A two cycle engine has a powerstroke every 2nd cycle of the motor
A four cycle engine has a powerstroke every 4th cycle of the motor
So given an identical tune 50cc two stroke and a 50cc four stroke you get 50% more power from the two stroke than the four. Its not as simple as that as you get into fun stuff like Schneurle loop porting and things of that nature..

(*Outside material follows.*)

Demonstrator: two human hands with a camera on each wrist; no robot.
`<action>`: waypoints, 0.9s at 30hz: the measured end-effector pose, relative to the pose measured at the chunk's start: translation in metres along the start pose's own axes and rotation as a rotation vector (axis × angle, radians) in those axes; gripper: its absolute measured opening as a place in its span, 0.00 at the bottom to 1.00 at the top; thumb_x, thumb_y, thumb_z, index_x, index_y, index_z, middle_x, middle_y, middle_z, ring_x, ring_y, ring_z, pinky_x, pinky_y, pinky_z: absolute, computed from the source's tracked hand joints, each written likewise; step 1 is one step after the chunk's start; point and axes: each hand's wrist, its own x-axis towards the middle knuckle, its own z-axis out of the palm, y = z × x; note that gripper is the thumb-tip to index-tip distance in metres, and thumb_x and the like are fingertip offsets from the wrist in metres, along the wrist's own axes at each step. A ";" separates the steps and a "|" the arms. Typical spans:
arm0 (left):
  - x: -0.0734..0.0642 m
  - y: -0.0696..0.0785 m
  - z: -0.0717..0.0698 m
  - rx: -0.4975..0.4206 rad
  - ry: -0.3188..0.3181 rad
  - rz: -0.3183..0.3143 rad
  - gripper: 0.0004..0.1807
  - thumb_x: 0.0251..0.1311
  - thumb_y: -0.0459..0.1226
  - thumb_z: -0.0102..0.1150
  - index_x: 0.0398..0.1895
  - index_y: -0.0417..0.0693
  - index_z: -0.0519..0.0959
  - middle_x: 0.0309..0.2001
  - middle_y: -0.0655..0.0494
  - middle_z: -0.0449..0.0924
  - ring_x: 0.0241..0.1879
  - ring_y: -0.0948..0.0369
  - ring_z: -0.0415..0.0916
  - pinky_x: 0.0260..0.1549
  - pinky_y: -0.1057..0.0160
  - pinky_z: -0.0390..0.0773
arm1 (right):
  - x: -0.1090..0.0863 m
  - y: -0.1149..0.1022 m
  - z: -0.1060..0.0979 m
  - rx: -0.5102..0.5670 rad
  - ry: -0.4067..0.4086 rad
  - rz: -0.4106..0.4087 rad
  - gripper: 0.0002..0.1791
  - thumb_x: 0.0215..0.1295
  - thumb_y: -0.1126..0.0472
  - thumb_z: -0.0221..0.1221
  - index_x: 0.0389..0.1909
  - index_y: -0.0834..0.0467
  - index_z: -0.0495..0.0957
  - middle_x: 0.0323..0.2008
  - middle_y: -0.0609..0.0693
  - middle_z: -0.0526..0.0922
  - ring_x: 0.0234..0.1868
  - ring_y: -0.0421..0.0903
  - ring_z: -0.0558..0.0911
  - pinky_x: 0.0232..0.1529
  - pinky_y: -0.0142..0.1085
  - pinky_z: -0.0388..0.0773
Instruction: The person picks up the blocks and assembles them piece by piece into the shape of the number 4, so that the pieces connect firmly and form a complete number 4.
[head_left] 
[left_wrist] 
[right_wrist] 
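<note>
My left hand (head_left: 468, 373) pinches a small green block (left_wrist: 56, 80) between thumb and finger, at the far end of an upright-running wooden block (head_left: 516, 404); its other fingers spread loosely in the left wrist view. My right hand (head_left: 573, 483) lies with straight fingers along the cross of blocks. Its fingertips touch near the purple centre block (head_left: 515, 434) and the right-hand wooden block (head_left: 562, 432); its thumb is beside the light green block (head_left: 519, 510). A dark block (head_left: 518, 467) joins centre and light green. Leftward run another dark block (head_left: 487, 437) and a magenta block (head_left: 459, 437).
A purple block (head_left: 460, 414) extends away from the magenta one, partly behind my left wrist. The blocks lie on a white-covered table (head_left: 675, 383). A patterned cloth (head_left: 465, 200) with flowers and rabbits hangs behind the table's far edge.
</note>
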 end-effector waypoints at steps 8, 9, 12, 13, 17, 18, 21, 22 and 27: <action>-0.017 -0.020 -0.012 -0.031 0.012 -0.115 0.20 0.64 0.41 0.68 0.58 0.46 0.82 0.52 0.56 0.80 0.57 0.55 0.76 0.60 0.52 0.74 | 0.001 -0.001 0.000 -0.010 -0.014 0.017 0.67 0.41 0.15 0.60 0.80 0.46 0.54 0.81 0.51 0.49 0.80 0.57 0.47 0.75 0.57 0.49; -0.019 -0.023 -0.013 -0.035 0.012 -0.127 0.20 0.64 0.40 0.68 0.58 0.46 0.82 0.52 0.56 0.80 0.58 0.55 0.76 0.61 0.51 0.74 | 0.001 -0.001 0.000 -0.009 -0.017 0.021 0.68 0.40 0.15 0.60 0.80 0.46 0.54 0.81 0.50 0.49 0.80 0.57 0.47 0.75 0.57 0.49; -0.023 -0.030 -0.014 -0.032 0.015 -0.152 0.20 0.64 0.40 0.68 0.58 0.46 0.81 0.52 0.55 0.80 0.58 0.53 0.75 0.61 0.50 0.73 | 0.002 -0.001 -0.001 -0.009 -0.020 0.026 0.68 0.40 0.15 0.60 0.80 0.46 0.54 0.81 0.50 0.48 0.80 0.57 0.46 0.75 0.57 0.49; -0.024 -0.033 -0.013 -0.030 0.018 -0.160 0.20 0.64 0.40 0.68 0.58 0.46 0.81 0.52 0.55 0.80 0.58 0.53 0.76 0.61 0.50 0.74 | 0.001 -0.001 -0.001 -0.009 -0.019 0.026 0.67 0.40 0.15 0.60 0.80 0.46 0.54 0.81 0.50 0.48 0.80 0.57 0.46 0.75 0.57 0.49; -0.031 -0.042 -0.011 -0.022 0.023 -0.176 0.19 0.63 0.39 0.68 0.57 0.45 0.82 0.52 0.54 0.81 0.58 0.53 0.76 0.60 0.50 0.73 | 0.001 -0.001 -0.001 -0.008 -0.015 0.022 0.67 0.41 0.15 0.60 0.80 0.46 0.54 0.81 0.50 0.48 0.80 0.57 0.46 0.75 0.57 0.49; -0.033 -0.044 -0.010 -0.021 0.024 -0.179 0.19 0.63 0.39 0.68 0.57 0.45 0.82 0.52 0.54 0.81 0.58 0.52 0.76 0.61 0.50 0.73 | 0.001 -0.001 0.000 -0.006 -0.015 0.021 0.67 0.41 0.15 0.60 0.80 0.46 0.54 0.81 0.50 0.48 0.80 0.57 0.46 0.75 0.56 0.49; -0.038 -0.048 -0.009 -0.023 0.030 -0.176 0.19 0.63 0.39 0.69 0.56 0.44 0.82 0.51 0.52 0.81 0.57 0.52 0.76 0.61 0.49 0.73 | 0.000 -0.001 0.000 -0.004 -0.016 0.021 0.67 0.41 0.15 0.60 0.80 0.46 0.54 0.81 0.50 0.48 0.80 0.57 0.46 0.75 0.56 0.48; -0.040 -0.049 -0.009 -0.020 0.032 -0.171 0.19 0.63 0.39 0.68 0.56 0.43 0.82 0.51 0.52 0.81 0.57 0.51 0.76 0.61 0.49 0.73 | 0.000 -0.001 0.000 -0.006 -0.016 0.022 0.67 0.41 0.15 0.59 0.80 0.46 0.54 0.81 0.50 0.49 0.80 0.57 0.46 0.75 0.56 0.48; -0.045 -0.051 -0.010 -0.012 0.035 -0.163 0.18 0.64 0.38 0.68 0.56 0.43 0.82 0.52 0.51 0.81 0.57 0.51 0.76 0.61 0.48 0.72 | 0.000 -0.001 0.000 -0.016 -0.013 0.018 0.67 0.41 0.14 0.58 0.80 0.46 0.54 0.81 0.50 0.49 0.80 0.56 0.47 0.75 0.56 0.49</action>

Basically due to the nature of the two stroke - its easier to have - in small engines at least - a mixture containing both lubricant and petrol (known as petroil) - which means its a total loss oiling system - in reality the modern engine burns very cleanly and what it doesnt burn can be cleaned by a catalytic convertor. Villiers and other makers designed engines way back when with an autolube system that lubricated the motor much as a four stroke would be - and allowed a separate tank for petrol and oil - a more elegant but more complex solution. Complex equals money so we are left with the petroil engines we have now.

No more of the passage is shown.